L’equivoco europeo
Prova per Draghi

La parola Europa detta da Mario Draghi ha un significato diverso se pronunciata da Angela Merkel. Guardiamo a Nord Stream 2 nel mar Baltico. Per la Germania è un gasdotto strategico, garantisce due linee sottomarine di fornitura energetica dalla Russia a prezzi competitivi. A Mosca conoscono i vantaggi geopolitici: si isola l’Ucraina e si rende l’Europa dipendente dal gas russo. Tutto questo ha un prezzo e l’ex cancelliere tedesco Gerhard Schröder lo esplicita. A proposito del dissidente russo Alexej Navalny avvelenato, salvato in una clinica di Berlino, ritornato in patria ed ora di nuovo in galera dice: «Ciò che viene deciso in Russia ricade nella responsabilità della Russia». Merkel fa capire che la strategia americana del «decoupling» ovvero staccarsi da Russia e Cina non è una buona idea in un’epoca digitale. Una ritrosia che ha un nome: modello Germania.

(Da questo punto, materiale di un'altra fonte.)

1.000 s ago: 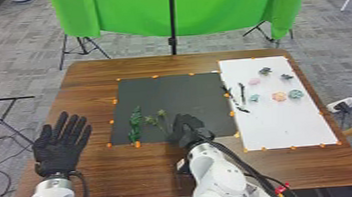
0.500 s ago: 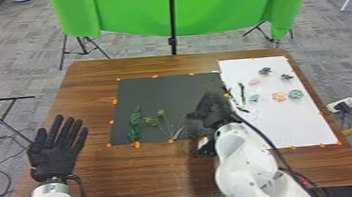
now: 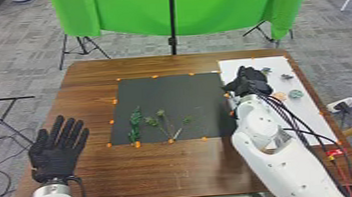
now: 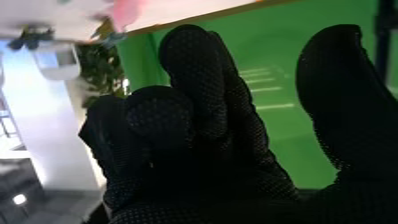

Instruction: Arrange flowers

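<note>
Well, the table (image 3: 90,92) spreads beneath both hands, with the black sheet (image 3: 167,94) to the left of the right hand (image 3: 250,83) and the white sheet (image 3: 252,62) under it. That hand is loosely open, thumb apart from its fingers, seemingly empty, while the left hand (image 3: 57,154) lies flat open, fingers spread. Green stems (image 3: 134,125) sit between the two hands, and small flowers (image 3: 296,93) lie to the right one's right.
</note>
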You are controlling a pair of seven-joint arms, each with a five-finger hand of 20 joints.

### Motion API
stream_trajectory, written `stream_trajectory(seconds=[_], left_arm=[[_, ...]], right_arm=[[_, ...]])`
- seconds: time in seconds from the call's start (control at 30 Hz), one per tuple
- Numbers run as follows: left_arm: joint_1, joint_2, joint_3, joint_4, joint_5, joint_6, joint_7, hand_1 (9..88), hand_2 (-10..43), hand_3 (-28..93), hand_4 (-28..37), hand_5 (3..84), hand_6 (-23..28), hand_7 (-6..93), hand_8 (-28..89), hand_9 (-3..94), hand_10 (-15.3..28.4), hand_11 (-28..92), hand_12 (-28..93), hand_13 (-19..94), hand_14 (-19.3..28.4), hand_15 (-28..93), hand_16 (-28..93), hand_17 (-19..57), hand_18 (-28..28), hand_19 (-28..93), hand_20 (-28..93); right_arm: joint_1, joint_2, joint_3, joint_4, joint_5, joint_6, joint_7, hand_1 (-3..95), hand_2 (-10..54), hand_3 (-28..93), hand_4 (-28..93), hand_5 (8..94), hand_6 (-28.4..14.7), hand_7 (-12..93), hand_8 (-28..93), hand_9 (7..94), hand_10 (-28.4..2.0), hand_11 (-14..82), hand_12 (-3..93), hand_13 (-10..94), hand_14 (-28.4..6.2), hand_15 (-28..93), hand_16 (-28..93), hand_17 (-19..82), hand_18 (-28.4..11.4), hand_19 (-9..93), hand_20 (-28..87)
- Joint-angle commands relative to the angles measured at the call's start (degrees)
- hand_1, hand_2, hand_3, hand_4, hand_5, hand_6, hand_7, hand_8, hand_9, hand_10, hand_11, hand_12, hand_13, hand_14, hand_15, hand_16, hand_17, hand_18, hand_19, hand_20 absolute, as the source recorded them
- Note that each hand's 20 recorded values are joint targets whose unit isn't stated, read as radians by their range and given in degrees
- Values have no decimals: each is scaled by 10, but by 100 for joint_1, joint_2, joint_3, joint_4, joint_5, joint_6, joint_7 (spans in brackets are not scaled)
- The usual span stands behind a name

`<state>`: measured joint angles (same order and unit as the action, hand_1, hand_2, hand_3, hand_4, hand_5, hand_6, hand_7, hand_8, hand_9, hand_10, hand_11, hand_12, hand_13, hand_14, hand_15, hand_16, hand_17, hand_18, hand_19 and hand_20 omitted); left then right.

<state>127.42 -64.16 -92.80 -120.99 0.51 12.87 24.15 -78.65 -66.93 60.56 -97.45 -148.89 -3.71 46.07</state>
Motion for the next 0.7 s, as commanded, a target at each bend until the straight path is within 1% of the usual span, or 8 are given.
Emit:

Un’economia votata all’esportazione dipende dai suoi mercati. Se questi mercati si chiamano Arabia con il petrolio, Russia con il gas, Cina con una platea di miliardi di potenziali clienti, Brasile con il legno delle foreste amazzoniche, puntare sul rispetto dei diritti civili e ambientali diventa autolesionista.

L’America di Biden parla di violazione della libertà di stampa, di corruzione economica, di manipolazione della proprietà intellettuale, per esempio lo spionaggio industriale, esorta l’Occidente e quindi anche l’Europa a fare muro all’autoritarismo con un’alleanza comune. Nel discorso del presidente Draghi al Senato sono i principi e i valori europeisti e atlantisti che definiscono la collocazione internazionale dell’Italia. Il riferimento alla violazione dei diritti civili e politici determina un punto di svolta: anche se gli interessi divergono, la comunanza dei valori deve rimanere. L’Italia ha quest’anno la presidenza del G20 e il discorso del nuovo capo del governo italiano ha valicato le frontiere nazionali. Agli americani è diventato chiaro che se i modelli autoritari non vengono messi in discussione c’è il rischio che la democrazia venga erosa al suo interno. L’assalto a Capitol Hill, sede del Parlamento americano, dimostra quanto il pericolo sia vicino. Per l’Europa è il sovranismo la sirena e non già quello statale e nazionale che mostra in questa pandemia tutti i suoi limiti. È il sovranismo europeo, quell’idea che si possa far da soli perché lo chiede l’interesse economico. Mentre il volume di affari tra America e Cina nel 2020 è di circa 560 miliardi di dollari quello tra Cina e Europa è a quota 668 miliardi e quindi di 100 miliardi di dollari in più. L’Europa è il partner economico più importante per la Cina ed è il motivo per il quale recentemente l’Unione europea su pressione di Berlino ha sottoscritto il patto di collaborazione economica con la Cina. La cosa è stata accettata passivamente dai partner, l’Italia in quella circostanza era impegnata, come spesso le accade, nelle sue beghe interne, dove la litigiosità fa premio su tutto.

Il peso del nostro Paese c’è tutto, ma poi bisogna esercitarlo. Le prime parole della presidenza portoghese, seguita al semestre tedesco, sono state di compensazione, adesso daremo priorità all’India che notoriamente è l’avversario antagonista in Asia. Ma poi la pandemia ha messo in ginocchio il Portogallo. Berlino ha subito capito e ha inviato medici e aerei della Bundeswehr per dare una mano. Risultato, anche a Lisbona è tornato il silenzio. La Volkswagen ha il 41% dei suoi affari in Cina, se Pechino si ritira, a Wolfsburg fanno le valigie. L’interesse nazionale tedesco è chiaro ma confonderlo con quello europeo è il grande equivoco nel quale siamo caduti e che il governo di Mario Draghi è chiamato a smascherare.